# Required work
Your answer should repeat the listing in full, with no line missing or altered.

[Input data Boundary: Start]

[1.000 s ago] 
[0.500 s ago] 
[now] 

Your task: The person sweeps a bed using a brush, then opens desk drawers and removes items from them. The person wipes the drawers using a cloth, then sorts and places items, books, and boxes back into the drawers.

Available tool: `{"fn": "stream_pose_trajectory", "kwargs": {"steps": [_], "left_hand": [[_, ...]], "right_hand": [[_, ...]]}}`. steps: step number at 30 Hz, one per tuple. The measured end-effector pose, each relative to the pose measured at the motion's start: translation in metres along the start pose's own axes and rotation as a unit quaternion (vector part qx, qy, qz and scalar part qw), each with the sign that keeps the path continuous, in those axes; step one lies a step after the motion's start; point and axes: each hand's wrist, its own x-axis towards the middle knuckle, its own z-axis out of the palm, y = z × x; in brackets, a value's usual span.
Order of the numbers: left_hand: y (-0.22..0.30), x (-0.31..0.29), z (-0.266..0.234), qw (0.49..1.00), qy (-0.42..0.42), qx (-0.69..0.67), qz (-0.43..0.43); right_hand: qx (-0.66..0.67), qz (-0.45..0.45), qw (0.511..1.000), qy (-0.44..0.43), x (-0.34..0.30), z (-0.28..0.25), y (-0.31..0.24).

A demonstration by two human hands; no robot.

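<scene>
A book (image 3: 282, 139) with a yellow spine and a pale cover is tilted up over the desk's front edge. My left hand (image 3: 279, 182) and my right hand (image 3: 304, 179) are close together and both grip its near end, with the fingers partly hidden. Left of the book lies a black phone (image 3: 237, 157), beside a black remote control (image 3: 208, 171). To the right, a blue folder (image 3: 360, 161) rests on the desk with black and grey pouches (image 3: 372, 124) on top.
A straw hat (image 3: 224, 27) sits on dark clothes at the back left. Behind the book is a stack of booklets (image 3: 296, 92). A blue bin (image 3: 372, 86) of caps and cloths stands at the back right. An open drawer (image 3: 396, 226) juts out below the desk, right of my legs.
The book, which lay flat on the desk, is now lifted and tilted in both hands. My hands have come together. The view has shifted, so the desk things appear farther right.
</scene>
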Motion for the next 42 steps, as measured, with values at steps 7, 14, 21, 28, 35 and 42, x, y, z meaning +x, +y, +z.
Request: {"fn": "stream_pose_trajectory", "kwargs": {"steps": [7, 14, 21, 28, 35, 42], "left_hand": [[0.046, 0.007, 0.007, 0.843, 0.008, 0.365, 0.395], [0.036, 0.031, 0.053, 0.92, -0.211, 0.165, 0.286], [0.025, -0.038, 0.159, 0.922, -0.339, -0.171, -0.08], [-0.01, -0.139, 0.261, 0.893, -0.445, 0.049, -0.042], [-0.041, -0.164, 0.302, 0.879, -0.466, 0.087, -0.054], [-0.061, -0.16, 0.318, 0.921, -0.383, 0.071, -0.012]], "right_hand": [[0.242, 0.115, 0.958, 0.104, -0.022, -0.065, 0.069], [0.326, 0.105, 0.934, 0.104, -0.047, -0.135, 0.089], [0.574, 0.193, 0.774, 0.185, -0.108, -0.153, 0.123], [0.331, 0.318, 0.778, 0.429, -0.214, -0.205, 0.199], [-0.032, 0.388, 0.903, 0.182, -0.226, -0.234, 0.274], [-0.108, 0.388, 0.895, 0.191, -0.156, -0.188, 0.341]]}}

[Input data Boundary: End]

# Task response
[1.000 s ago] 
[0.500 s ago] 
[now] 

Your task: The person sweeps a bed using a brush, then opens desk drawers and removes items from them. The person wipes the drawers using a cloth, then sorts and places items, books, and boxes back into the drawers.

Available tool: `{"fn": "stream_pose_trajectory", "kwargs": {"steps": [_], "left_hand": [[_, ...]], "right_hand": [[_, ...]]}}`. steps: step number at 30 Hz, one per tuple. The measured end-effector pose, each relative to the pose measured at the motion's start: translation in metres along the start pose's own axes and rotation as a unit quaternion (vector part qx, qy, qz and scalar part qw), each with the sign that keeps the path continuous, in those axes; step one lies a step after the motion's start; point and axes: each hand's wrist, its own x-axis towards the middle knuckle, its own z-axis out of the palm, y = z × x; in brackets, a value's usual span.
Order of the numbers: left_hand: y (-0.22..0.30), x (-0.31..0.29), z (-0.266..0.234), qw (0.49..1.00), qy (-0.42..0.42), qx (-0.69..0.67), qz (-0.43..0.43); right_hand: qx (-0.66..0.67), qz (-0.45..0.45), qw (0.511..1.000), qy (-0.44..0.43), x (-0.34..0.30), z (-0.28..0.25), y (-0.31..0.24).

A demonstration by two human hands; no robot.

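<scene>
A book (image 3: 282, 139) with a yellow spine and a pale cover is tilted up over the desk's front edge. My left hand (image 3: 279, 182) and my right hand (image 3: 304, 179) are close together and both grip its near end, with the fingers partly hidden. Left of the book lies a black phone (image 3: 237, 157), beside a black remote control (image 3: 208, 171). To the right, a blue folder (image 3: 360, 161) rests on the desk with black and grey pouches (image 3: 372, 124) on top.
A straw hat (image 3: 224, 27) sits on dark clothes at the back left. Behind the book is a stack of booklets (image 3: 296, 92). A blue bin (image 3: 372, 86) of caps and cloths stands at the back right. An open drawer (image 3: 396, 226) juts out below the desk, right of my legs.
The book, which lay flat on the desk, is now lifted and tilted in both hands. My hands have come together. The view has shifted, so the desk things appear farther right.
</scene>
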Motion for the next 42 steps, as measured, with values at steps 7, 14, 21, 28, 35 and 42, x, y, z meaning +x, +y, +z.
Request: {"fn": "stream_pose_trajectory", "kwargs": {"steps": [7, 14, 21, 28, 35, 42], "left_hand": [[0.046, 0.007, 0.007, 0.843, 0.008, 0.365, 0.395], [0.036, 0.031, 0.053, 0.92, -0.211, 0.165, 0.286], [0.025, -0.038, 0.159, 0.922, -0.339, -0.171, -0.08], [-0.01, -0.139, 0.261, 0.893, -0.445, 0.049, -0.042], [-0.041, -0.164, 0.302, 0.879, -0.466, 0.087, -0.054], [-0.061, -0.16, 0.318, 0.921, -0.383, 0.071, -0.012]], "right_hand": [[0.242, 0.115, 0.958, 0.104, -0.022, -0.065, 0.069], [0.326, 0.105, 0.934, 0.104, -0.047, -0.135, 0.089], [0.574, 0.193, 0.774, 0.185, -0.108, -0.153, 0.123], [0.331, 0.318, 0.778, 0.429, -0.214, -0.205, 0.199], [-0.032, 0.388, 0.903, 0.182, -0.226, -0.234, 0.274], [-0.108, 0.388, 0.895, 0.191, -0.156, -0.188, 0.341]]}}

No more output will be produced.